26 Ağustos 2024 04:45

Yaşamın topukla imtihanı: Bilim mahkeme salonlarına sığmaz

Yenidoğan bebeklerde topuk kanı testi


Fotoğraf: Christian Abella/Pixabay

Paylaş

Bilim, mahkeme salonlarına sığmaz. Bunu Giordano Bruno, Galileo Galilei ve daha nicelerinden biliriz. Kars’ta bir mahkeme, topuktan bir damla kan ile hastalık tanısı konmasını ve erken teşhisi “bilim dışı” ilan eylemiş!

Mahkeme ne TÜBİTAK ne Sağlık Bakanlığı, ne Hacettepe Tıp ne yanı başındaki Atatürk Üniversitesi Tıp Fakültesini hatırlamış. ‘Bir kitap okuyup’ ülkenin ve çocukların sağlıklılığının kaderini değiştirmeyi sınamış.

Mahkemenin kararına esas kitap Özbek asıllı olan Aidin Salih’e ait.
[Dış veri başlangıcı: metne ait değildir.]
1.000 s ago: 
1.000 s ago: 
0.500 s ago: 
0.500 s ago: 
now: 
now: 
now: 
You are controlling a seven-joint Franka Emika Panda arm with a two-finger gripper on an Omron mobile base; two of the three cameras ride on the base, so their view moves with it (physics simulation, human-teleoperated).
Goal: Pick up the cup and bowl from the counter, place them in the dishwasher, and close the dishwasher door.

Hani, “Emine Erdoğan ve Sümeyye Erdoğan’ın öncülüğünde adına bir konferans düzenlenen” ve aşı karşıtı görüşleriyle tanınan şahsiyet.

 Topuk, aşil, anne, ölüm/sağlık ilişkisi bu topraklarda binlerce yıl sonra yine gündemde: Dün Çanakkale (Truva) bugün Kars…

Yunan mitolojisi ve Homeros’un İlyada Destanı’na göre annesi oğlu Achilleus’u (Aşil) ölümsüzlük nehrinde yıkarken onu sol topuğundan tutup suya batırmış. Yalnızca oradan vurulursa öleceğine inanılır ve Truva savaşında tam da aşilinden vurularak ölür. Tıpta, anatomide o bölge onun adı ile anılır hâlâ: Aşil.

Mafya da bilir aşilin yaralanmalarda iyileşmeyecek bir bölge olduğunu: ‘Topuğundan sıkar’ ki hayat boyu sakat kalsın mağdur…

Topuk kanı, Sağlık Bakanlığı uygulaması olan yenidoğan tarama programı kapsamında çocukların hastalıklarını erken teşhis ederek tedavilerini başlatmak amacıyla alınmakta. Bakanlık mahçup ve edilgen bir dille kararı istinaf mahkemesine taşıtacağını duyurdu.

Topuk kanı, çeşitli genetik bozukluklar ve metabolik hastalıkların taramasında kullanılır. Bunlar arasında fenilketonüri, hipotiroidi, galaktozemi, biyotinidaz eksikliği gibi hastalıklar bulunmaktadır.

Fenilketonüri Derneğinin hafta içi yaptığı açıklamada da değindiği üzere hastalıkların belirti, bulgu vermeden belirlenmesi olarak tanımlanabilecek taramada aranacak hastalığın üç özelliği esas alınır. “Tedavi edilebilir olması, tedavi edilmediği takdirde yaratacağı işlevsel bozukluk ağır olması ve hastalık belirti bulgu vermeden belirleneceği için hastalık delili olacak bir laboratuvar sonucu elde edilmesi.”

Bu özelliği barındıran, yani taranabilecek pek çok hastalık vardır. “Bu hastalıklardan hangisinin/hangilerinin taranması gerektiğini ise hastalıkların o toplumdaki görülme sıklığı belirler.”

Hasılı doğuştan zeka geriliği, beyin hasarı, kas hastalıkları ve ölümlere yol açabilen hastalıkların bu yolla erken teşhisini “yanlış” bulmuş mahkeme! Dahası, Dünya Sağlık Örgütünün “Hegemonik bir dikte ile üye ülkelere dikte ettiği bir uygulama olduğunu” iddia etmiş ve uzman görüşü olarak 2014'te ölen alternatif tıpçının yazılarını esas almış.

Kars'ta bir ailenin, yenidoğan bebeklerinden topuk kanı aldırmak istememesi ile konu yargıya taşınmıştı. Süreç bir kentin yerel mahkeme kararı diye geçiştirilemeyecek kadar çok katmanlı ve vahim: Çocukların sağlıklılık ve hasta olmama ile erken teşhis hakkı ne anne babaların ne de mahkemelerin keyfiyetine bırakılabilir. Ne mahkeme başvurusu ne mahkeme kararı bireysel olmayıp tüm çocuklara dairdir. Sağlıklı toplum, sağlıklı gelecek çabalarının güncel aşilidir süreç. Bir o kadar da aşı karşıtlığı ile kol koladır topuk kanı ile erken teşhis karşıtlığı.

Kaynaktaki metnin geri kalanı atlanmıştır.